Most believe the SAE net horsepower rating is a more realistic rating, since few engines are installed in vehicles without air cleaners, emission controls, and the like. So, while the horsepower ratings dropped considerably from 1971 to 1972, the performance of the engines themselves didn't suffer as much as one might think. What affected horsepower more than anything in 1972 was the reduction in compression.

Now that we've fulfilled our educational requirements somewhat, we can talk about more interesting things such as production and sales figures. 1972 was a good year for Lincoln, in fact it was the best year for Lincoln sales since 1966, which was the first major restyle for the line since 1961, and the debut year for the first two door Lincoln since 1960. Sales for 1972 were up 10,418 cars, or 29% over 1971.

Lincoln very quietly hired the Nationwide Consumer Testing Institute to test its 1972 models against new model Cadillacs. The test group was 100 Cadillac owners. The testing included consideration of vehicle smoothness, steadiness, and quietness. Of the 100 Cadillac owners, over half of them (60) said the Continentals had a more comfortable ride. Confirming this, perhaps, was the fact that sales were up considerably. In fact, there were times during the year that demand exceeded supply, causing overtime at the Wixom, Michigan assembly plant to get more Lincolns out the door. And, it didn't help that the other car line built at Wixom, the Ford Thunderbird, (which was all-new for 1972), was also selling briskly.

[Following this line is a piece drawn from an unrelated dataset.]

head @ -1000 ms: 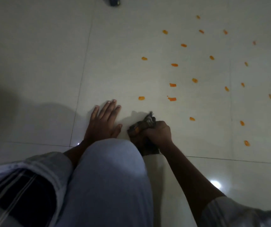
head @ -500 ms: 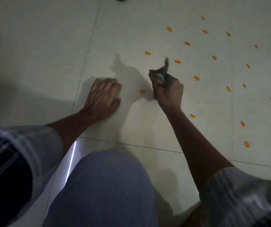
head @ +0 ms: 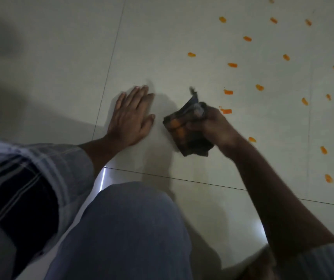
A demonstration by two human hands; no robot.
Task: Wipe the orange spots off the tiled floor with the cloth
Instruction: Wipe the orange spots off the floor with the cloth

Lincoln would mention the 1972 tests in advertising for the 1973 model year, referring to Cadillac only as "the other American luxury car." I guess they didn't consider that to some people, that might be the Imperial, however most knew exactly which car Lincoln was talking about. As the testing continued, Lincoln would begin to mention Cadillac by name, and even include images of Cadillacs in some advertising. Cadillac was still number one for luxury car sales, but we are about to enter an era where Lincoln would become a much stronger challenger than anyone expected.

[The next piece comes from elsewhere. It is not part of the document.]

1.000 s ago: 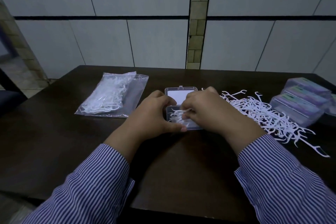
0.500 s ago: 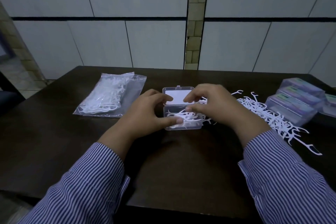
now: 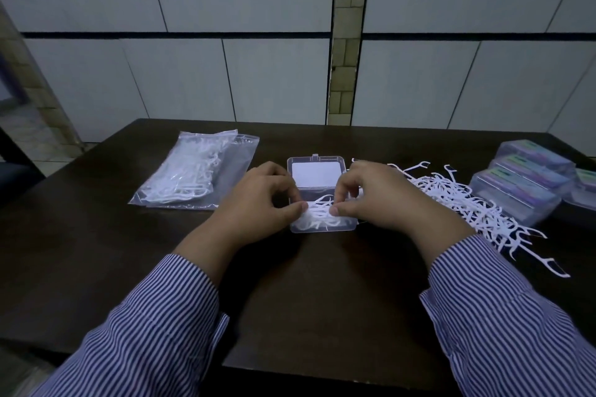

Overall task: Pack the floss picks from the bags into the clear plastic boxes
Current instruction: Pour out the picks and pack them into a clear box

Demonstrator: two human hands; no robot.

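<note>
Fingers of the right hand are curling and pinching a bundle of white plastic floss picks, while the left hand is pinching the same bundle from the opposite side with thumb and fingertips. One small clear plastic box, lid lying open, is sitting directly beneath both hands, and the bundle is lying in its tray. Left of the box, two clear bags of picks are lying overlapped. Right of the box, a loose heap of white picks is spreading out. Beyond that heap, at least four closed, filled boxes are sitting together.
</note>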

During this era, luxury car buyers expected a smooth ride, quiet interiors, elegant fabrics, and appointments that were functional and did all the work for them. Interior spaciousness was also given consideration, and it was nice to know that rear seat passengers enjoyed the same leg and hip room as the driver. Interiors were to be heated or cooled within a degree or two of the temperature setting. Dust, pollen, and humidity were to be kept to a minimum, and when others looked at you through the tinted glass, they knew without question that the occupants inside the Lincoln were more comfortable than they were!

When considering the purchase of a 1972 Lincoln Continental, look for signs of rust in the rear quarters, under the vinyl roof (especially around and below the rear window), and along the bottoms of the doors and front fenders. Mechanically, these Lincolns are rock solid with one of the best engine and transmission combinations Ford ever designed and built. Mechanical parts are easy to find, due to being shared with many other Ford cars. Some electrical components can be difficult to locate, but they are out there.

The 1972 Lincoln Continental. The finest cars built in America.